:: What this task involves ::
Go through the data and copy each line where the string "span" appears.

Stored items
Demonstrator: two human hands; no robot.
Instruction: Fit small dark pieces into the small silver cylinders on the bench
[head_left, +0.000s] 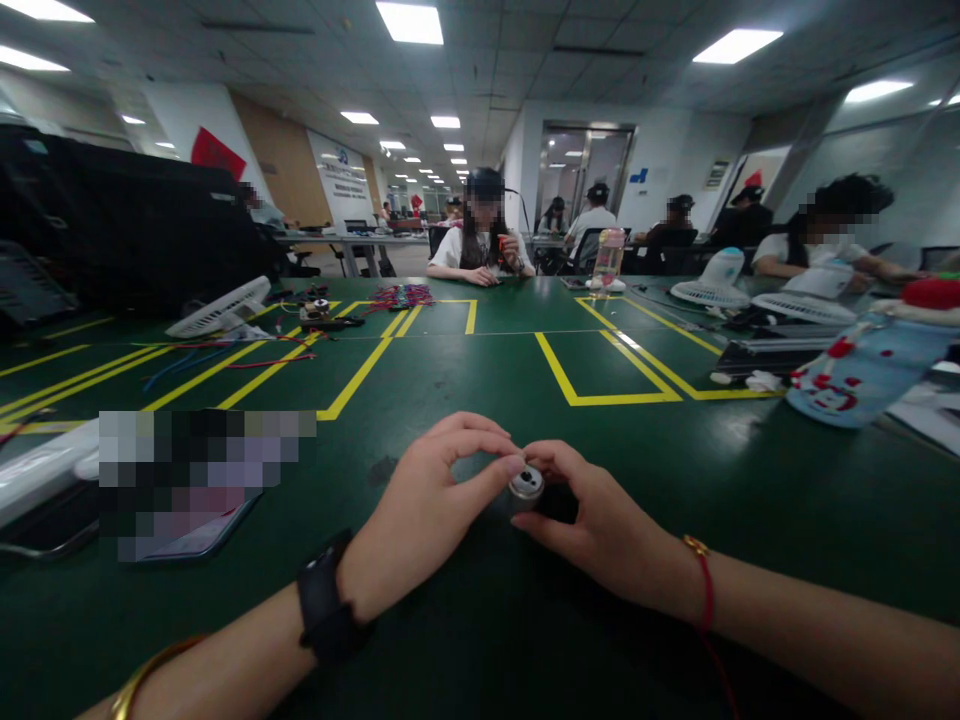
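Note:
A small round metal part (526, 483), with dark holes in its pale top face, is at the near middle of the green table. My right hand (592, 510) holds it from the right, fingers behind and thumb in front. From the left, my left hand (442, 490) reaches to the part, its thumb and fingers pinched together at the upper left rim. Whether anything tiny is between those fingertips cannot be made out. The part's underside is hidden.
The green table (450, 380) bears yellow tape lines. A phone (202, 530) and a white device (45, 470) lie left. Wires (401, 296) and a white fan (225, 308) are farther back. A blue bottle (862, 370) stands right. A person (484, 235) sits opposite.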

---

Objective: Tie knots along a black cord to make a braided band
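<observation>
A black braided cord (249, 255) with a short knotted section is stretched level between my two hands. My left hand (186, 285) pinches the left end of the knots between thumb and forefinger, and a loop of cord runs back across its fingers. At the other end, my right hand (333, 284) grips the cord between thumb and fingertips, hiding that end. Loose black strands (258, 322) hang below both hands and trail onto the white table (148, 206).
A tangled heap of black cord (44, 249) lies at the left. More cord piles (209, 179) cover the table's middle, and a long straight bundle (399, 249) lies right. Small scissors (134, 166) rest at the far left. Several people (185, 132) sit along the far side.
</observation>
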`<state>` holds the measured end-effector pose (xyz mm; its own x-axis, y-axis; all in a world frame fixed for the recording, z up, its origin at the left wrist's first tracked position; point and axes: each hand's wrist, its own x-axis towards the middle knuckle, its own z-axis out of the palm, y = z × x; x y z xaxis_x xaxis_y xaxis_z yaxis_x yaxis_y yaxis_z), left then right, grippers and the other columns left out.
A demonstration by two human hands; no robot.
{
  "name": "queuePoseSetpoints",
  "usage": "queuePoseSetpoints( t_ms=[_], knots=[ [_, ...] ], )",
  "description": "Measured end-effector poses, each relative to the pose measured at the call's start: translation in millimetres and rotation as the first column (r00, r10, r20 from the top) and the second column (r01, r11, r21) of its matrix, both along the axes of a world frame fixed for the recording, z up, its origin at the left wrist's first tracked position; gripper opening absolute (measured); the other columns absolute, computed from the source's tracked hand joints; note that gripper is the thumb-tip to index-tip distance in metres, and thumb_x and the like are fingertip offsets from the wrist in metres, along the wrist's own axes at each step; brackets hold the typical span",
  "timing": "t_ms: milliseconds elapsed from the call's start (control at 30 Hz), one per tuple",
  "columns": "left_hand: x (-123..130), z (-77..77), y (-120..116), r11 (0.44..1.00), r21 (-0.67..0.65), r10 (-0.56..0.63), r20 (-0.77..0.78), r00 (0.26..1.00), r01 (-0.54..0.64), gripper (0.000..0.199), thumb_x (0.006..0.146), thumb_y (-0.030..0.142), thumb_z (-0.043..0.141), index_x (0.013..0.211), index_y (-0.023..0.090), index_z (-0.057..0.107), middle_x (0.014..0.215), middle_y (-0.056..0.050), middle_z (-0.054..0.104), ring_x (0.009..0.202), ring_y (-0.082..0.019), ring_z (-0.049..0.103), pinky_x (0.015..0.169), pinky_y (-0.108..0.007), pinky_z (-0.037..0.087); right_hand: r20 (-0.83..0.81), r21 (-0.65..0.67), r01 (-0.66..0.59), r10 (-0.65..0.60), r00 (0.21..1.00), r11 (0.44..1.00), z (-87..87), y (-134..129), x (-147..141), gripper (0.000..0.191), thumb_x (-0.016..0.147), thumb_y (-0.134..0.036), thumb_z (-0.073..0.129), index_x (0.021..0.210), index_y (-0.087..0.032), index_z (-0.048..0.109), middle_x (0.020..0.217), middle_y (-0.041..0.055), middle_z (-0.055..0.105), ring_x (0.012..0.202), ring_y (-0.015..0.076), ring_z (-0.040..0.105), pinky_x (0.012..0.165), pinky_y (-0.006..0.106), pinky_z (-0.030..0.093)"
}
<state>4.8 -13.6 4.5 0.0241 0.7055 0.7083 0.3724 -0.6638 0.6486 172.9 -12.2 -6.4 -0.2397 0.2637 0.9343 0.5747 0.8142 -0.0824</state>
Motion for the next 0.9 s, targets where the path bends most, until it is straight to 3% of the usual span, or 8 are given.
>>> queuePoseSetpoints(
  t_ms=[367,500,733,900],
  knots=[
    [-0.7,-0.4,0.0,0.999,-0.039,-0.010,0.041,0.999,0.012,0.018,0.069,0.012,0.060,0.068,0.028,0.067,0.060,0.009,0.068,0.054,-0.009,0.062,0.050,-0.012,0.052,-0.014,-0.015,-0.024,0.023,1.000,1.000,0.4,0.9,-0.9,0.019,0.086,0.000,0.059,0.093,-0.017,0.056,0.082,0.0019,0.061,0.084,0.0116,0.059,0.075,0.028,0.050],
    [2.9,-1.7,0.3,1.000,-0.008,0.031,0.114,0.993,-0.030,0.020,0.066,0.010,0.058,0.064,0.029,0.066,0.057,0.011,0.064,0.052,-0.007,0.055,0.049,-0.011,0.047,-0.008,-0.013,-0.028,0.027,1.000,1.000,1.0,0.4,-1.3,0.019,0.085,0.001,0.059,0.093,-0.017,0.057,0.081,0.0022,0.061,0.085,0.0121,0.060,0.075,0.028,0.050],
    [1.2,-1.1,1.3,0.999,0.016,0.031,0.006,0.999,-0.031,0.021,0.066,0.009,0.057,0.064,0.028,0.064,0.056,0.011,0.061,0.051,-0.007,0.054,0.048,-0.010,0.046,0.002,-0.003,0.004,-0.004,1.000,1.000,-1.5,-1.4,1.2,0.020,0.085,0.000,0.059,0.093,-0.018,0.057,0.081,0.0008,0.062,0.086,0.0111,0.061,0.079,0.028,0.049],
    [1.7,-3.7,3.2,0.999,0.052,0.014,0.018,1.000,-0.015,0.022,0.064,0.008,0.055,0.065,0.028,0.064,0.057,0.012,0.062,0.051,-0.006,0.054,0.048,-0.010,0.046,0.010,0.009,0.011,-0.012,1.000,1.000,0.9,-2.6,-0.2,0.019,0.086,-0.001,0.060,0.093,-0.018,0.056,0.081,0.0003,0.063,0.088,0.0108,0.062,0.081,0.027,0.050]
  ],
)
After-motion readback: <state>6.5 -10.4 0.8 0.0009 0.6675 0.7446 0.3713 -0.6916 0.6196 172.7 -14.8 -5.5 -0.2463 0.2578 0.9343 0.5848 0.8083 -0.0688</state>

:: Task response ::
  "description": "Measured end-effector poses, each relative to the pose measured at the call's start: translation in millimetres and rotation as the first column (r00, r10, r20 from the top) and the second column (r01, r11, r21) of its matrix, both along the axes of a world frame fixed for the recording, z up, its origin at the left wrist's first tracked position; gripper opening absolute (measured); the other columns absolute, computed from the source's tracked hand joints; note that gripper is the thumb-tip to index-tip distance in metres, and thumb_x and the like are fingertip offsets from the wrist in metres, along the wrist's own axes at each step; brackets hold the typical span",
Motion for the next 0.9 s, targets where the path bends most, until it is straight to 3% of the usual span, or 8 are given.

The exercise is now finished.